Massimiliano Latorre e Salvatore Girone

Comunque, il governatore dello Stato del Kerala, Oomen Chandy, chiederà al primo ministro indiano Narendra Modi di agire “per far tornare in India Latorre” giudicato responsabile “di un crimine sul territorio indiano e per questo obbligato a rispondere alle leggi indiane”, ha spiegato. Salvatore Girone, l’altro marò italiano accusato di avere ucciso due pescatori del Kerala, resta attualmente confinato all’interno dell’ambasciata italiana a New Delhi..

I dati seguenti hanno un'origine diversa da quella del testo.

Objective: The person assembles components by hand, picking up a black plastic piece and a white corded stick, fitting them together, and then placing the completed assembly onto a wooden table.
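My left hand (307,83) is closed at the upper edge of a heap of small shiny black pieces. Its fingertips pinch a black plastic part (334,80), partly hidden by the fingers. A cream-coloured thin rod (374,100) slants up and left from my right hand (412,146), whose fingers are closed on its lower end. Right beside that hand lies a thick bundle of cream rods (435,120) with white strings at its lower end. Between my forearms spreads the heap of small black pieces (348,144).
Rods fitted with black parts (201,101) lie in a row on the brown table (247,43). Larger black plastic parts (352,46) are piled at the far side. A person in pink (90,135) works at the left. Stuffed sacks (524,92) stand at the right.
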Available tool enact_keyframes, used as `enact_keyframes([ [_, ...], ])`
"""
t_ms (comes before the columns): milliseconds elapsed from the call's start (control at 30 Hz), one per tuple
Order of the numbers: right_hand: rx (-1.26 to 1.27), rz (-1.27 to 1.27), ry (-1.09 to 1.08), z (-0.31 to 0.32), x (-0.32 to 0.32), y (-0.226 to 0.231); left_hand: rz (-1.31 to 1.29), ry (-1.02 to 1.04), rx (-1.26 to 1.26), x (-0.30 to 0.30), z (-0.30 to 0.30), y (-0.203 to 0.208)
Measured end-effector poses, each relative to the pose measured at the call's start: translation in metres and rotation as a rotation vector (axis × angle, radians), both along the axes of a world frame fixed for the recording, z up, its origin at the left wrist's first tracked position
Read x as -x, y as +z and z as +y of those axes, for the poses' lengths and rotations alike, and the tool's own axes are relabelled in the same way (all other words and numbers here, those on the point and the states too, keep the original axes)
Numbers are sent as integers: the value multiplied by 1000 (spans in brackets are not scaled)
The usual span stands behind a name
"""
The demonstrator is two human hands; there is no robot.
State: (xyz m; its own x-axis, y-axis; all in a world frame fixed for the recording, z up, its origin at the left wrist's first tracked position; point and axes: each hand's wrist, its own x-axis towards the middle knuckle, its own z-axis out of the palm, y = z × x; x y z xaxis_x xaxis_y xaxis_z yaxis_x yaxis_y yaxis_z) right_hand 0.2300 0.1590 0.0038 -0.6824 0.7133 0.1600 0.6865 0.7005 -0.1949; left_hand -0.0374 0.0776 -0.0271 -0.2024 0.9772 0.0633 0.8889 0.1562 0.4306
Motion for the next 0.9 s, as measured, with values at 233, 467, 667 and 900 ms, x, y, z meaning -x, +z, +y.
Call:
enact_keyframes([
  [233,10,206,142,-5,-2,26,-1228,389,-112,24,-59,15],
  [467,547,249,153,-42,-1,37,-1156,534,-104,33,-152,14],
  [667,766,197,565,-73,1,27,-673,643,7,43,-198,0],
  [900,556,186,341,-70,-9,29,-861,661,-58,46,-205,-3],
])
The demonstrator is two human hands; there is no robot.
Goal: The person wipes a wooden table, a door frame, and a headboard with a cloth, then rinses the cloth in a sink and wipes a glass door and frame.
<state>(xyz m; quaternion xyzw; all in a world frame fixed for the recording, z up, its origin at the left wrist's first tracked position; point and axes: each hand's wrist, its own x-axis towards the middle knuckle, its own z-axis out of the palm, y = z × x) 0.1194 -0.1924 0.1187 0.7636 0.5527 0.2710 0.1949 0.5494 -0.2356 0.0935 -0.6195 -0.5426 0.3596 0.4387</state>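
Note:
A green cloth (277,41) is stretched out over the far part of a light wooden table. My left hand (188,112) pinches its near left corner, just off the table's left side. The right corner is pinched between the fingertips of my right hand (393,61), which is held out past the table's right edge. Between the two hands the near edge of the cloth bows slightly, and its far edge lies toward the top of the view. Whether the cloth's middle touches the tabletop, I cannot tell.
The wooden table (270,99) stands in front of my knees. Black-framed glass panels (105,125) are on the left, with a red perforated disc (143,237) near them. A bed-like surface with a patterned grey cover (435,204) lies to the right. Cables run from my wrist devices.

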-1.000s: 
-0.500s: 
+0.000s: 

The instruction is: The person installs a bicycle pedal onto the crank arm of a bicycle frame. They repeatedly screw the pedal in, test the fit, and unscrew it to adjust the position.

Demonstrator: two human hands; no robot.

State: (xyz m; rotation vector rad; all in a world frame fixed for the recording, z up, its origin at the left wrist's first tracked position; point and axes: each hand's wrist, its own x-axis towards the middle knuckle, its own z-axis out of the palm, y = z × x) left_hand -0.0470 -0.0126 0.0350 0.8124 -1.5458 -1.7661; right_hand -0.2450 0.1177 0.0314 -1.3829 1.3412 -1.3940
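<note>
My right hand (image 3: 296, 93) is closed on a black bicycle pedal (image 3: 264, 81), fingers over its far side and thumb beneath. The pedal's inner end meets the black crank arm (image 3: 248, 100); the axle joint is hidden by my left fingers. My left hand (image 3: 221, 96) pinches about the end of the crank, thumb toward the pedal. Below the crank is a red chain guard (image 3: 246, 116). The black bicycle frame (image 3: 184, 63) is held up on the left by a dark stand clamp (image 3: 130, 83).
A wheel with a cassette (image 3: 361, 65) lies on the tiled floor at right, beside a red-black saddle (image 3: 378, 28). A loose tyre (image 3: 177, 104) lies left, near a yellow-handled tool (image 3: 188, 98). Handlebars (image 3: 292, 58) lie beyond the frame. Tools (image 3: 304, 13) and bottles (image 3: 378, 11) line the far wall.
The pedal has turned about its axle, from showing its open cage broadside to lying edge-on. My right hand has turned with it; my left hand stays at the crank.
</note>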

Oggi, in apertura di seduta il legale di Latorre, Sole Sorajbee, aveva chiesto l’estensione della permanenza in Italia del fuciliere di Marina fino alla fine della procedura dell’arbitrato avviata all’Aja sulla giurisdizione del caso. Da parte sua, l’Additional Sollicitor General Pinki Anand ha informato il tribunale che il governo di New Delhi ha bisogno di ulteriore tempo per studiare le implicazioni dell’arbitrato richiesto dall’Italia. A questo punto, il presidente della seconda sezione della Corte, Anil R. Dave, ha chiesto al magistrato governativo di presentare una documentazione scritta sulla posizione indiana entro il 13 aprile quando si svolgerà udienza. In questo ambito la Corte ha inoltre deciso l’estensione della permanenza in Italia di Latorre fino al 30 aprile. L’Italia non ha avanzato questioni riguardanti le condizioni di salute di Latorre, ma si è attenuta unicamente alla richiesta legata al procedimento aperto all’Aja.